Buty gwiazd to temat rzeka. Niektóre sławne panie mają niemal obsesję na ich punkcie. Honorata Skarbek w 20 m kawalerce trzyma trzysta par kozaczków, szpilek i sandałków. Jak to możliwe? Cacka stoją niemal wszędzie, nawet na parapecie. Ostatnio swoimi zdobyczami chwaliła się też Doda. Jej buciki są warte fortunę. Od czasu do czasu damom na salonach zdarzają się jednak wpadki. Numerem jeden są za duże szpilki.

Swego czasu o notoryczne noszenie za dużych butów posądzano Jessikę Mercedes. Blogerka wyjaśniała wtedy, że budowa stopy uniemożliwia jej dokładne dopasowanie rozmiaru. Często jest też inne wytłumaczenie – gwiazdy dostają czółenka w prezencie albo zwyczajnie je wypożyczają i decydują się na dostępny rozmiar gniotąc palce albo z trudem utrzymując równowagę. Dlaczego te szpileczki Agnieszki Popielewicz (29 l.) są zbyt luźne nie wiemy.
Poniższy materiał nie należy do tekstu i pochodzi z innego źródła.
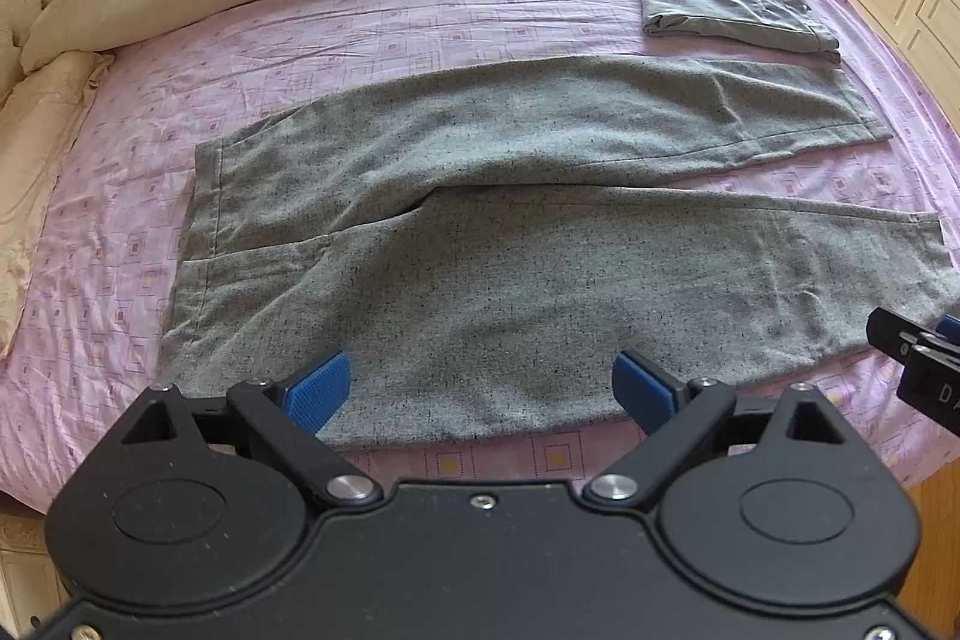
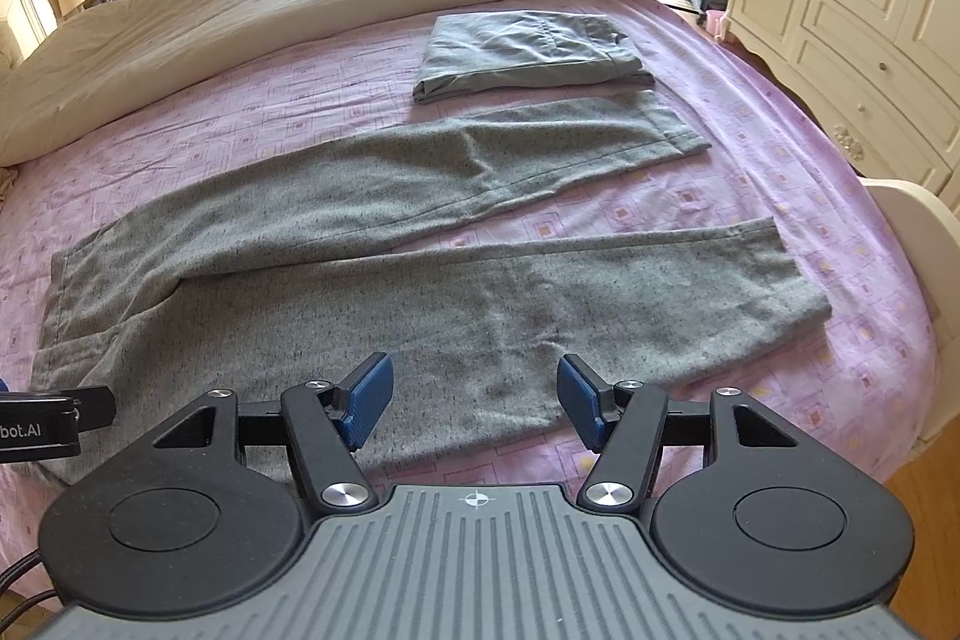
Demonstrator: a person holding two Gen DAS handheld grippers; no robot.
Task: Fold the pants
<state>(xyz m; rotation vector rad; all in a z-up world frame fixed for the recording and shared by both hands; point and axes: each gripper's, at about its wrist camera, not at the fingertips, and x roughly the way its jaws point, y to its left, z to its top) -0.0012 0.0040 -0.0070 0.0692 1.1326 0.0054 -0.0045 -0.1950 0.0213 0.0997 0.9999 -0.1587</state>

Tak czy siak, fotoreporterzy szybko wypatrzyli małą wpadkę.

Prezenterka pojawiła się wczoraj na spotkaniu prasowym marki Pampers. Miała na sobie beżowe spodnie, różową marynarkę buciki ze złotą szpileczką, które przyciągały wzrok.

Może kupowała je na wyprzedaży i nie załapała się na prawidłowy numer? Kto wie…

Ile numerów za duże? (FOTO)

Ile numerów za duże? (FOTO)

Ile numerów za duże? (FOTO)

Ile numerów za duże? (FOTO)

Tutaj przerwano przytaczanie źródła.